Exercise objective: All the data below should be printed again without a single difference.

==============================

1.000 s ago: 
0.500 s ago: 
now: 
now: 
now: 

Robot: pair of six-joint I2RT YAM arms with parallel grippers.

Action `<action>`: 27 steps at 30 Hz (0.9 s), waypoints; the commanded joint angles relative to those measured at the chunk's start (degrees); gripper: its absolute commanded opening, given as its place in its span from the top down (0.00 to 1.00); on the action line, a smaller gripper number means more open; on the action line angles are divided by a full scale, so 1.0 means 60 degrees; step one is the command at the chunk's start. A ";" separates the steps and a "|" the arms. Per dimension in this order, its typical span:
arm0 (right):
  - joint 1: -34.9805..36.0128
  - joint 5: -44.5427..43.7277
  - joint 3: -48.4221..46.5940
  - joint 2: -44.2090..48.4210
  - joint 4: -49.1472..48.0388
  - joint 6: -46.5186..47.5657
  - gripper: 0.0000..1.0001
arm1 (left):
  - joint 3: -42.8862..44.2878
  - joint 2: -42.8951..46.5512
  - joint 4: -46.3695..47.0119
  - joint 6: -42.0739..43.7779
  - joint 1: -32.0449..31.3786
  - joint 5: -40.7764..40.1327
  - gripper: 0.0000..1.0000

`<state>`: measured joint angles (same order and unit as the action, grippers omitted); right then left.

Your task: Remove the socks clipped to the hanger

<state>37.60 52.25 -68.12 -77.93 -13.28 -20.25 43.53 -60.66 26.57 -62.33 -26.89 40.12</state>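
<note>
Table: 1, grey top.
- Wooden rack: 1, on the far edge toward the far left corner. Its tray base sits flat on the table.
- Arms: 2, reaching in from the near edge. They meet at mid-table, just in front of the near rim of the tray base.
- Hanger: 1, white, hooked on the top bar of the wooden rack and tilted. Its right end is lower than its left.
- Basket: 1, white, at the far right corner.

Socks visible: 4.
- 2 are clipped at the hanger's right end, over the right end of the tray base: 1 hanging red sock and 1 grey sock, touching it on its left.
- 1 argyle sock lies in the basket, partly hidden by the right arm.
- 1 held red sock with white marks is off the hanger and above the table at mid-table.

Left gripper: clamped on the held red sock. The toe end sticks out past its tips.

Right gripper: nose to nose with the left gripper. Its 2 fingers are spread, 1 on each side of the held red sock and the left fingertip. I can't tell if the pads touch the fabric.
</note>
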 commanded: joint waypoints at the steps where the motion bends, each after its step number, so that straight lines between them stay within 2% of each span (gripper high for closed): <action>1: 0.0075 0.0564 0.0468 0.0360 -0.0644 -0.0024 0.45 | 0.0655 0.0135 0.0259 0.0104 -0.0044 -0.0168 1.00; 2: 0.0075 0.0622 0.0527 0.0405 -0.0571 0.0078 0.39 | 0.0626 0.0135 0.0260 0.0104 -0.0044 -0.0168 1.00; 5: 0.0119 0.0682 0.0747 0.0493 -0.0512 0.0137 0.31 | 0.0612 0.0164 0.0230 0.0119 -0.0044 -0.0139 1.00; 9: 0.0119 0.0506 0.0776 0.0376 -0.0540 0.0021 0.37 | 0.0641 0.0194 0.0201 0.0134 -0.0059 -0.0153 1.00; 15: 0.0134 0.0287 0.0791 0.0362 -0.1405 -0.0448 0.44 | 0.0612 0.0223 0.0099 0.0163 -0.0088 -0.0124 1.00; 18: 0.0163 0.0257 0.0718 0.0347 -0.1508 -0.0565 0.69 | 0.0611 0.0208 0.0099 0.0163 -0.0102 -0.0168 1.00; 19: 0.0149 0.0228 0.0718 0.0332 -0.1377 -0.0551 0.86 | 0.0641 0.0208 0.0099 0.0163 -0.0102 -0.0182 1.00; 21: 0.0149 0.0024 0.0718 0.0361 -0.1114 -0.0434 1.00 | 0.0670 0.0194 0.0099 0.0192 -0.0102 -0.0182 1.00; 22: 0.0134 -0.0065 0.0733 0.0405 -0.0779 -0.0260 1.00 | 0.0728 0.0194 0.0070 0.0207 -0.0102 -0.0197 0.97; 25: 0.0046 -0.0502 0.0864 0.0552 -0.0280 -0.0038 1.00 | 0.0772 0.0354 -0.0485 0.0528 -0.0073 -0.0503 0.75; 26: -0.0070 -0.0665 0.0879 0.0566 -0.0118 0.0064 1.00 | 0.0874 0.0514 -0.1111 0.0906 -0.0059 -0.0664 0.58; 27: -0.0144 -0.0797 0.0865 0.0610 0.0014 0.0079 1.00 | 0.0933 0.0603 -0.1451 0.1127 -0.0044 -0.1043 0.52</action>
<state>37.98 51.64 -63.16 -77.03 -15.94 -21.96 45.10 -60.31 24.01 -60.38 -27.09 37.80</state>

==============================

Result of this task:
1.000 s ago: 
0.500 s ago: 
now: 
now: 
now: 

Robot: pair of six-joint I2RT YAM arms with parallel grippers.

Action `<action>`: 27 steps at 30 Hz (0.9 s), waypoints; the commanded joint angles relative to those measured at the chunk's start (degrees); gripper: its absolute commanded opening, given as its place in its span from the top down (0.00 to 1.00); on the action line, a smaller gripper number means more open; on the action line angles are divided by a full scale, so 1.0 means 60 degrees; step one is the command at the chunk's start. A ";" separates the steps and a "|" the arms. Per dimension in this order, its typical span:
arm0 (right):
  - joint 1: -34.9805..36.0128
  - joint 5: -44.5427..43.7277
  - joint 3: -48.4221..46.5940
  - joint 2: -44.2090..48.4210
  - joint 4: -49.1472..48.0388
  - joint 6: -46.5186..47.5657
  - gripper: 0.0000..1.0001
arm1 (left):
  - joint 3: -42.8862..44.2878
  - joint 2: -42.8951..46.5512
  - joint 4: -46.3695..47.0119
  - joint 6: -42.0739..43.7779
  - joint 1: -32.0449..31.3786
  - joint 5: -40.7764..40.1327
  - gripper: 0.0000..1.0000

`<state>`: measured joint angles (same order and unit as the action, grippers omitted); right then left.

Your task: Remove the socks clipped to the hanger

<state>37.60 52.25 -68.12 -77.93 -13.28 -20.25 43.53 -60.66 26.57 -62.33 -26.89 40.12</state>
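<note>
Table: 1, grey top.
- Wooden rack: 1, on the far edge toward the far left corner. Its tray base sits flat on the table.
- Arms: 2, reaching in from the near edge. They meet at mid-table, just in front of the near rim of the tray base.
- Hanger: 1, white, hooked on the top bar of the wooden rack and tilted. Its right end is lower than its left.
- Basket: 1, white, at the far right corner.

Socks visible: 4.
- 2 are clipped at the hanger's right end, over the right end of the tray base: 1 hanging red sock and 1 grey sock, touching it on its left.
- 1 argyle sock lies in the basket, partly hidden by the right arm.
- 1 held red sock with white marks is off the hanger and above the table at mid-table.

Left gripper: clamped on the held red sock. The toe end sticks out past its tips.

Right gripper: nose to nose with the left gripper. Its 2 fingers are spread, 1 on each side of the held red sock and the left fingertip. I can't tell if the pads touch the fabric.
</note>
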 commanded: joint waypoints at the steps where the motion bends, each after its step number, so that straight lines between them stay within 2% of each span (gripper high for closed): <action>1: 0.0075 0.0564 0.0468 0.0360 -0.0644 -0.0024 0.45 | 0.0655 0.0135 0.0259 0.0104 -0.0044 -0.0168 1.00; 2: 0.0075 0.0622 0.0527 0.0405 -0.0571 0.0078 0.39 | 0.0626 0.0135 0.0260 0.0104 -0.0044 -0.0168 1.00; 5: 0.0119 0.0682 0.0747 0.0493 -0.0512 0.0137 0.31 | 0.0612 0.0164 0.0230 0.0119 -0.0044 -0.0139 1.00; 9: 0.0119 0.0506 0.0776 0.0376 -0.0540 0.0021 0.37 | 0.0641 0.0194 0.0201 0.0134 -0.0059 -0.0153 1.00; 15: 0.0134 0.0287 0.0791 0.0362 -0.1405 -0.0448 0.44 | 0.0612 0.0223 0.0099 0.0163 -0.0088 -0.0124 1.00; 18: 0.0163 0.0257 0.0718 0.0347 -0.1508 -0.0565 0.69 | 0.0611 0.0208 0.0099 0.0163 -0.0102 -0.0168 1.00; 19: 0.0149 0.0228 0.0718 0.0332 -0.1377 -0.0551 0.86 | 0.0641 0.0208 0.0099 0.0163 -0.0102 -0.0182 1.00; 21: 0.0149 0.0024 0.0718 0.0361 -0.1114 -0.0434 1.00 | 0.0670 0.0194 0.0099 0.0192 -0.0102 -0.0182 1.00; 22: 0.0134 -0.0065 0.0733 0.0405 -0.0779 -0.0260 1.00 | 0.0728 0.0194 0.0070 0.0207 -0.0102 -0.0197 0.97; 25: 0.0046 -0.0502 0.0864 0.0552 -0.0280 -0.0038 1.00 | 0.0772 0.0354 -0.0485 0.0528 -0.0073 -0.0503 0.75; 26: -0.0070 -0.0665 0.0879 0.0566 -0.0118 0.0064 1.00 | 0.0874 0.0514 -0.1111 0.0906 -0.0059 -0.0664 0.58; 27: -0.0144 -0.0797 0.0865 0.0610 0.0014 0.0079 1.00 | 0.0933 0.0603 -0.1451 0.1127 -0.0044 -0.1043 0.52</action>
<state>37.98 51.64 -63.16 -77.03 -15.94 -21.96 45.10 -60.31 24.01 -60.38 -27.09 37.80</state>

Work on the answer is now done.